== Segment start ==

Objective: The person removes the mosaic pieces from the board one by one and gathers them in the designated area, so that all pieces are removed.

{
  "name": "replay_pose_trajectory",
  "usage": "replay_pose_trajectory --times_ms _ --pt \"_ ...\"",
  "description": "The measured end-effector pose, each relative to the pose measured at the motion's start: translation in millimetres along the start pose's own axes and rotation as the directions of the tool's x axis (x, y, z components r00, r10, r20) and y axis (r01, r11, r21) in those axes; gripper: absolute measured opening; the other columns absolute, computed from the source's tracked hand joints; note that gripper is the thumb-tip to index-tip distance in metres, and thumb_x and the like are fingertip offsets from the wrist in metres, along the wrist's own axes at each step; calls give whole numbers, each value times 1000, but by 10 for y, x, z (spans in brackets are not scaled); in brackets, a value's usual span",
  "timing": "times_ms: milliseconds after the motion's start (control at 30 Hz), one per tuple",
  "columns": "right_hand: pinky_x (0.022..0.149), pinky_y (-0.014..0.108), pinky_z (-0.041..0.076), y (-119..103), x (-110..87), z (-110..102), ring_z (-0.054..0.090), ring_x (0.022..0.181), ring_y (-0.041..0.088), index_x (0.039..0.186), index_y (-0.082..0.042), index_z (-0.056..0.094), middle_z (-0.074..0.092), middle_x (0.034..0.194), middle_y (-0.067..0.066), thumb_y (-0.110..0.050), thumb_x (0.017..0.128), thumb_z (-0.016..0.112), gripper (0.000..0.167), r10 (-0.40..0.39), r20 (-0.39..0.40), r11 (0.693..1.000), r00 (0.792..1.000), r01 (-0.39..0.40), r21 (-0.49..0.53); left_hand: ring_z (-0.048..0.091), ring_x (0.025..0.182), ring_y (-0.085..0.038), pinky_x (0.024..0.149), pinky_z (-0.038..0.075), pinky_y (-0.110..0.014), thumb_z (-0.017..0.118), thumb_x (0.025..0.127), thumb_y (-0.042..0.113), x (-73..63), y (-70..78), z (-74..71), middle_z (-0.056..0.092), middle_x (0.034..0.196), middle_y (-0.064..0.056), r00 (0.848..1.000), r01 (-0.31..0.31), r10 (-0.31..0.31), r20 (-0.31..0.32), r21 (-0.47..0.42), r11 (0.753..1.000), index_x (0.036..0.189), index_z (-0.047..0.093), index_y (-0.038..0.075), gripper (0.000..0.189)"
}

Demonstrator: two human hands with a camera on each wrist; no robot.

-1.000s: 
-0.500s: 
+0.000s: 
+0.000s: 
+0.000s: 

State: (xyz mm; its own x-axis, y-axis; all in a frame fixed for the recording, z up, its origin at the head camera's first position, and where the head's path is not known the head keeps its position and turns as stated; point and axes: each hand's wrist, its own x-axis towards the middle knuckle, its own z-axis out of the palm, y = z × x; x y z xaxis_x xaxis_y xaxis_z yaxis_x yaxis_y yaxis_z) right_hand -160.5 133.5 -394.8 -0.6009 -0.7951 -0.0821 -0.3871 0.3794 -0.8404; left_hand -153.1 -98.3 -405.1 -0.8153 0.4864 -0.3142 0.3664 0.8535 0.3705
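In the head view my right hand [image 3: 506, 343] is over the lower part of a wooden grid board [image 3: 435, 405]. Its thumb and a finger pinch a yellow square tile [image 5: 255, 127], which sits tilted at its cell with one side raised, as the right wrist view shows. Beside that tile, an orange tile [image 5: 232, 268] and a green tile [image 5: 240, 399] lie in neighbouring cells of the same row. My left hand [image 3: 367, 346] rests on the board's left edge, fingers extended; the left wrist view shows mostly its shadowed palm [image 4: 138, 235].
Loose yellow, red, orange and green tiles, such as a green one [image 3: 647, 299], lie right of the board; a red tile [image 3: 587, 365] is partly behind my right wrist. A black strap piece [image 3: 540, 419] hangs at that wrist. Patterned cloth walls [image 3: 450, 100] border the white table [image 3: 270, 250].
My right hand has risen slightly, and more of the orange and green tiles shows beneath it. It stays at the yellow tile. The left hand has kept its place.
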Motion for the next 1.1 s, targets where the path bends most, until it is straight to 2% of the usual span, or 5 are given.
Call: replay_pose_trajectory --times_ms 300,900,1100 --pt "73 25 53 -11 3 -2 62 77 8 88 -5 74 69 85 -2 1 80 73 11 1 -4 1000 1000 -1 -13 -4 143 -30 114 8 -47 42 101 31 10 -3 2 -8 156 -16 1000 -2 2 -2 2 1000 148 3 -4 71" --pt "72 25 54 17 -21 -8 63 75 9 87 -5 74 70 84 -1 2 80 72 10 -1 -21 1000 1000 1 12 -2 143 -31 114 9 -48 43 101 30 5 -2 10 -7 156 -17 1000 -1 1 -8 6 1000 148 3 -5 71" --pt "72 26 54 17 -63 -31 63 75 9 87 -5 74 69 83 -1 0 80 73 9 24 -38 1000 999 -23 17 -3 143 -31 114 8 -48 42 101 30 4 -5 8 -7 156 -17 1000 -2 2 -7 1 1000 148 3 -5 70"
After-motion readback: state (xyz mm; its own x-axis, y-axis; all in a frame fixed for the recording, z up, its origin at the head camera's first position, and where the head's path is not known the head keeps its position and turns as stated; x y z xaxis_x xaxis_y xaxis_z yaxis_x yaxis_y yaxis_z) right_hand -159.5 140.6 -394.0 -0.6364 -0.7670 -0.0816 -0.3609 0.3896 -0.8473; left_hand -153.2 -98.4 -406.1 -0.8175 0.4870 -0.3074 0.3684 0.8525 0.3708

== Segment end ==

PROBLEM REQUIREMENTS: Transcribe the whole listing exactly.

TASK ANSWER:
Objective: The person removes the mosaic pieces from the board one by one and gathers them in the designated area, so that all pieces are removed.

{
  "name": "replay_pose_trajectory",
  "usage": "replay_pose_trajectory --times_ms _ --pt \"_ ...\"",
  "description": "The measured end-effector pose, each relative to the pose measured at the motion's start: translation in millimetres along the start pose's own axes and rotation as the directions of the tool's x axis (x, y, z components r00, r10, r20) and y axis (r01, r11, r21) in those axes; gripper: absolute measured opening; the other columns absolute, computed from the source's tracked hand joints; note that gripper is the thumb-tip to index-tip distance in metres, and thumb_x and the like are fingertip offsets from the wrist in metres, along the wrist's own axes at each step; calls give whole numbers, each value times 1000, but by 10 for y, x, z (spans in brackets are not scaled); in brackets, a value's usual span",
  "timing": "times_ms: milliseconds after the motion's start (control at 30 Hz), one per tuple",
  "columns": "right_hand: pinky_x (0.022..0.149), pinky_y (-0.014..0.108), pinky_z (-0.041..0.076), y (-119..103), x (-110..87), z (-110..102), ring_z (-0.054..0.090), ring_x (0.022..0.181), ring_y (-0.041..0.088), index_x (0.039..0.186), index_y (-0.082..0.042), index_z (-0.056..0.094), middle_z (-0.074..0.092), middle_x (0.034..0.194), middle_y (-0.067..0.066), thumb_y (-0.110..0.050), thumb_x (0.017..0.128), thumb_z (-0.016..0.112), gripper (0.000..0.167), r10 (-0.40..0.39), r20 (-0.39..0.40), r11 (0.693..1.000), r00 (0.792..1.000), r01 (-0.39..0.40), r21 (-0.49..0.53); left_hand: ring_z (-0.048..0.091), ring_x (0.025..0.182), ring_y (-0.085..0.038), pinky_x (0.024..0.149), pinky_z (-0.038..0.075), pinky_y (-0.110..0.014), thumb_z (-0.017..0.118), thumb_x (0.025..0.127), thumb_y (-0.042..0.113), x (-73..63), y (-70..78), z (-74..71), middle_z (-0.056..0.092), middle_x (0.034..0.196), middle_y (-0.064..0.056), r00 (0.848..1.000), r01 (-0.31..0.31), r10 (-0.31..0.31), r20 (-0.31..0.32), r21 (-0.47..0.42), r11 (0.753..1.000), index_x (0.036..0.189), index_z (-0.047..0.093), index_y (-0.038..0.075), gripper (0.000..0.189)"
}

Demonstrator: two human hands with a camera on each wrist; no robot.

-1.000s: 
-0.500s: 
+0.000s: 
+0.000s: 
+0.000s: 

State: (xyz mm; its own x-axis, y-axis; all in a frame fixed for the recording, z up, its origin at the head camera's first position, and where the head's path is not known the head keeps its position and turns as stated; point and axes: each hand's wrist, its own x-axis towards the middle knuckle, its own z-axis out of the palm, y = z × x; x y z xaxis_x xaxis_y xaxis_z yaxis_x yaxis_y yaxis_z) right_hand -160.5 133.5 -394.8 -0.6009 -0.7951 -0.0821 -0.3871 0.3794 -0.8404; left_hand -153.1 -98.3 -405.1 -0.8153 0.4864 -0.3142 0.3664 0.8535 0.3705
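In the head view my right hand [image 3: 506, 343] is over the lower part of a wooden grid board [image 3: 435, 405]. Its thumb and a finger pinch a yellow square tile [image 5: 255, 127], which sits tilted at its cell with one side raised, as the right wrist view shows. Beside that tile, an orange tile [image 5: 232, 268] and a green tile [image 5: 240, 399] lie in neighbouring cells of the same row. My left hand [image 3: 367, 346] rests on the board's left edge, fingers extended; the left wrist view shows mostly its shadowed palm [image 4: 138, 235].
Loose yellow, red, orange and green tiles, such as a green one [image 3: 647, 299], lie right of the board; a red tile [image 3: 587, 365] is partly behind my right wrist. A black strap piece [image 3: 540, 419] hangs at that wrist. Patterned cloth walls [image 3: 450, 100] border the white table [image 3: 270, 250].
My right hand has risen slightly, and more of the orange and green tiles shows beneath it. It stays at the yellow tile. The left hand has kept its place.
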Motion for the next 1.1 s, targets where the path bends most, until it is straight to 2% of the usual span, or 5 are given.
Call: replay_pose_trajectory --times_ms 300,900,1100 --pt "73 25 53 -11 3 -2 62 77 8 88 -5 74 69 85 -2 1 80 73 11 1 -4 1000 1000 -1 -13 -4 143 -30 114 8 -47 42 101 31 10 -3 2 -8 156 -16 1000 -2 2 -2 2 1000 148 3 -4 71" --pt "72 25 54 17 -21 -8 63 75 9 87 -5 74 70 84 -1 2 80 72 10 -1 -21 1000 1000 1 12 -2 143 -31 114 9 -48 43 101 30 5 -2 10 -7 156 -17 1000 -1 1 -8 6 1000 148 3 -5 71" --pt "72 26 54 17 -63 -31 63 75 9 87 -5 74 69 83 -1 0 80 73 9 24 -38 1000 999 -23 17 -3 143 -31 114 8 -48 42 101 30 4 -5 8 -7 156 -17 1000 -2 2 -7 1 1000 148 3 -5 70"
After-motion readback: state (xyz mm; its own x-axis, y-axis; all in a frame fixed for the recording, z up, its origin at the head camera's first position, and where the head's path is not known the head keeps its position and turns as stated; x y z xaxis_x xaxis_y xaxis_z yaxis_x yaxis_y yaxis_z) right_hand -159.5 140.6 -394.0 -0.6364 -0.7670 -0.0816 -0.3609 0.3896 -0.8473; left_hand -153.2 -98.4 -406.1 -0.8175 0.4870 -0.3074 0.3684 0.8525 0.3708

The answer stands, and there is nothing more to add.